Die Stadtverwaltung betont, dass die betroffenen Anwohnerinnen und Anwohner aktuell nicht selbst aktiv werden müssen. Alle Haushalte mit einer Anschlussoption entlang der kommunalen Trasse werden in den kommenden Wochen mit einem persönlichen Schreiben der Stadtverwaltung über die Details, die technischen Möglichkeiten und die nächsten Schritte für die Realisierung des Hausanschlusses informiert.
Mit dem Ausbau investiert der Zweckverband in eine zukunftssichere und leistungsstarke digitale Infrastruktur, von der die gesamte Gemeinde profitieren wird.
Informationen zum Breitbandausbau
Zweckverband Breitband Breisgau-Hochschwarzwald (ZVBBH)
info@zvbbh.de
Zweckverband Breitband Breisgau-Hochschwarzwald - Website
| Glasfaserausbau Britzingen und Hügelheim - Straßenverzeichnis | PDF 110 kB |
| Glasfaserausbau Britzingen - Karte | PDF 437 kB |
| Glasfaserausbau Hügelheim - Karte | PDF 405 kB |
Breitband-Infrastruktur
Eine gut ausgebaute Breitbandinfrastruktur stellt für viele Unternehmen die Voraussetzung für wirtschaftliches Wachstum dar. Der Breitbandbedarf wird nicht nur im gewerblichen, sondern auch im privaten Gebrauch in den nächsten Jahren deutlich ansteigen. Der Zugang zu schnellem Internet ist folglich nicht nur ein bedeutender Wirtschaftsfaktor, sondern auch ein Faktor für Lebensqualität.

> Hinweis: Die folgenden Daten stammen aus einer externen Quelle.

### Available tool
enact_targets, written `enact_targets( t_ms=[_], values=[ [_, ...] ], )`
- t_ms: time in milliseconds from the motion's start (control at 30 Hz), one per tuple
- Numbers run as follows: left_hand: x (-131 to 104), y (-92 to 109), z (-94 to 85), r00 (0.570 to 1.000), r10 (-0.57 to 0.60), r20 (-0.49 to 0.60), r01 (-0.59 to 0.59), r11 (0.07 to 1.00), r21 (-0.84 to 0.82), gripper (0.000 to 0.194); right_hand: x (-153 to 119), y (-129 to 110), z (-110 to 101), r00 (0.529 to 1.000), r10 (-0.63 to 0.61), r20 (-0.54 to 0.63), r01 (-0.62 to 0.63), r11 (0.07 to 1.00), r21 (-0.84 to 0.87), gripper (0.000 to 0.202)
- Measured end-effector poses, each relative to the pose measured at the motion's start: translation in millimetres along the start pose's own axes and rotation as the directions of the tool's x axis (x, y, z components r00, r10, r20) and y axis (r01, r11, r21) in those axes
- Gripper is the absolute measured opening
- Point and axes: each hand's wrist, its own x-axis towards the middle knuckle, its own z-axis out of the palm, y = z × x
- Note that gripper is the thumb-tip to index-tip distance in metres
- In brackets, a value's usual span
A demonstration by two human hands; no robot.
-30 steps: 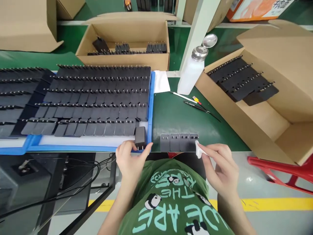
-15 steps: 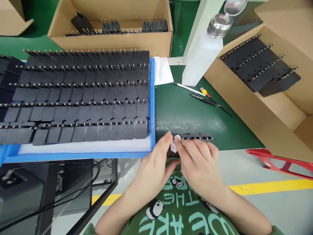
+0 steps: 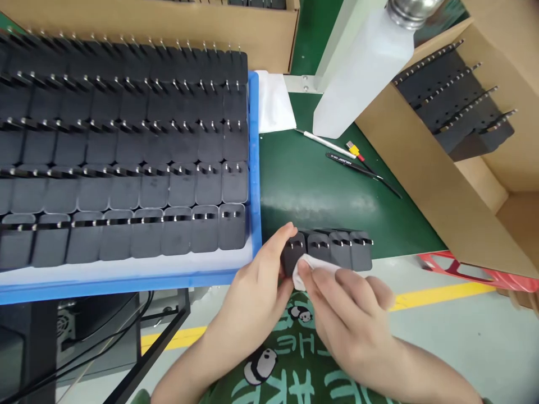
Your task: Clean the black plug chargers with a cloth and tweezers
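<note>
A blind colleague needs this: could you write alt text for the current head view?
The left hand grips the leftmost of four black plug adapters at a green workbench's edge; the right hand holds a white cloth against it. Rows of similar adapters fill a blue-rimmed tray at left; tweezers, a bottle and a cardboard box sit right.

The scene is viewed from head height, forward and steeply downward, by one worn camera. The tabletop (image 3: 307,185) is seen at close range, with the wearer's shirt (image 3: 301,365) caught at the lower edge.
</note>
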Motion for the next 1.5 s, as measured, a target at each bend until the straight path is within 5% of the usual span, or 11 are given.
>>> enact_targets(
  t_ms=[133,267,400,467,533,700,933,1067,1200,1300,1500],
  values=[
    [2.0,-1.7,-3.5,1.0,-0.008,0.022,0.008,1.0,-0.01,0.081,-8.0,3.2,-12.1,0.998,-0.019,0.06,0.01,0.989,0.147,0.037],
    [-4.1,5.2,-15.2,0.998,0.062,-0.027,-0.06,0.995,0.077,0.076,-8.8,45.5,-51.7,0.985,0.038,0.169,-0.107,0.9,0.423,0.039],
    [-7.2,17.8,-10.9,0.91,0.369,-0.191,-0.301,0.902,0.31,0.041,32.2,102.0,-53.4,0.98,0.192,0.048,-0.19,0.852,0.488,0.037],
    [-1.5,18.7,2.9,0.853,0.515,-0.082,-0.468,0.825,0.318,0.019,62.9,116.1,-31.8,0.995,-0.076,0.062,0.016,0.751,0.661,0.032],
    [6.8,14.4,19.2,0.83,0.557,-0.026,-0.52,0.79,0.325,0.026,88.9,119.9,-7.0,0.938,-0.324,0.121,0.125,0.642,0.756,0.027],
    [16.7,2.0,40.4,0.829,0.548,-0.11,-0.489,0.807,0.33,0.031,108.1,121.8,21.3,0.816,-0.531,0.228,0.13,0.553,0.823,0.028],
    [11.8,4.4,40.3,0.845,0.514,-0.144,-0.454,0.834,0.312,0.031,108.2,125.9,24.3,0.794,-0.562,0.23,0.154,0.552,0.819,0.029],
    [11.5,4.5,39.0,0.853,0.508,-0.12,-0.458,0.838,0.297,0.03,116.2,134.5,21.7,0.734,-0.624,0.268,0.23,0.599,0.768,0.033],
    [12.3,4.5,40.8,0.855,0.503,-0.126,-0.45,0.841,0.299,0.028,111.1,150.9,8.2,0.818,-0.508,0.27,0.185,0.677,0.713,0.031],
    [11.9,5.3,44.6,0.852,0.496,-0.167,-0.436,0.849,0.298,0.017,99.3,150.9,7.2,0.907,-0.388,0.166,0.113,0.602,0.791,0.029],
    [8.4,9.8,49.0,0.882,0.43,-0.194,-0.376,0.888,0.264,0.021,90.3,152.3,18.3,0.777,-0.558,0.292,0.083,0.55,0.831,0.033]
  ],
)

Ausbau der Breitband-Infrastruktur
Zur Verbesserung dieser Standortfaktoren, wurde daher im Jahre 2018 der Zweckverband Breitband Breisgau-Hochschwarzwald gegründet, dem sich die Stadt Müllheim, zusammen mit weiteren 40 Kommunen, angeschlossen hat. Ziel ist die Koordination und Umsetzung eines flächendeckenden Breitbandausbaus.
Ausbau
Ein Anspruch auf einen Breitbandausbau oder einen Breitbandanschluss besteht weder über die Privatwirtschaft noch über die öffentliche Hand. Bund und Land gewähren dem privaten Ausbau unbedingten Vorrang. Die öffentliche Hand kann nach den Vorgaben von EU, Bund und Land nur dann tätig werden, wenn ein weißer NGA-Fleck besteht (d. h. anbieter- und technologieneutral weniger als 30 Mbit/s verfügbar sind) und kein Netzbetreiber einen Ausbau innerhalb von drei Jahren durchführt. Ein (geförderter) kommunaler Ausbau wird verwehrt, wenn ein Telekommunikationsunternehmen eigenwirtschaftlich die Verbesserung der Breitbandversorgung forciert.
Mit Berücksichtigung dieser Rahmenbedingungen strebt der Zweckverband Breitband Ausbauvorhaben zur Erreichung unterversorgter Ortsnetze (weißer NGA-Fleck) mit Glasfaser an. Im Minimum müssen bei diesem Ausbauschritt 50 Mbit/s im Download erreicht werden. Der Netzbetrieb muss öffentlich ausgeschrieben werden, das eigentliche Produkt (z.B. Internet/Telefonie/TV) liefert der beim Auswahlverfahren erfolgreich hervorgegangene Netzbetreiber. Das liberalisierte Netz bietet tatsächlichen open access und steht anderen Netzbetreibern zur Verfügung.
Aufbau der Breitband-Infrastruktur
Backbone
Die Grobplanung des kreisweiten Backbones liegt dem Landkreis seit Anfang 2017 vor. Seitdem hat der Landkreis und – mit dessen Aufgabenübertragung in direkter Folge – der Zweckverband bei Baumaßnahmen für das Backbone mitverlegt
FTTB-Ortsnetz
Der Landkreis hat im Jahr 2017 die FTTB-Strukturplanung (Ortsnetzplanung) für 35 Städte und Gemeinden ausgeschrieben. Mit diesen Angaben können Vorbereitungen für weitere Ausbauvorhaben getroffen werden. Zudem zeigt die FTTB-Strukturplanung an, welcher Leerrohrbedarf bei einer Mitverlegung besteht.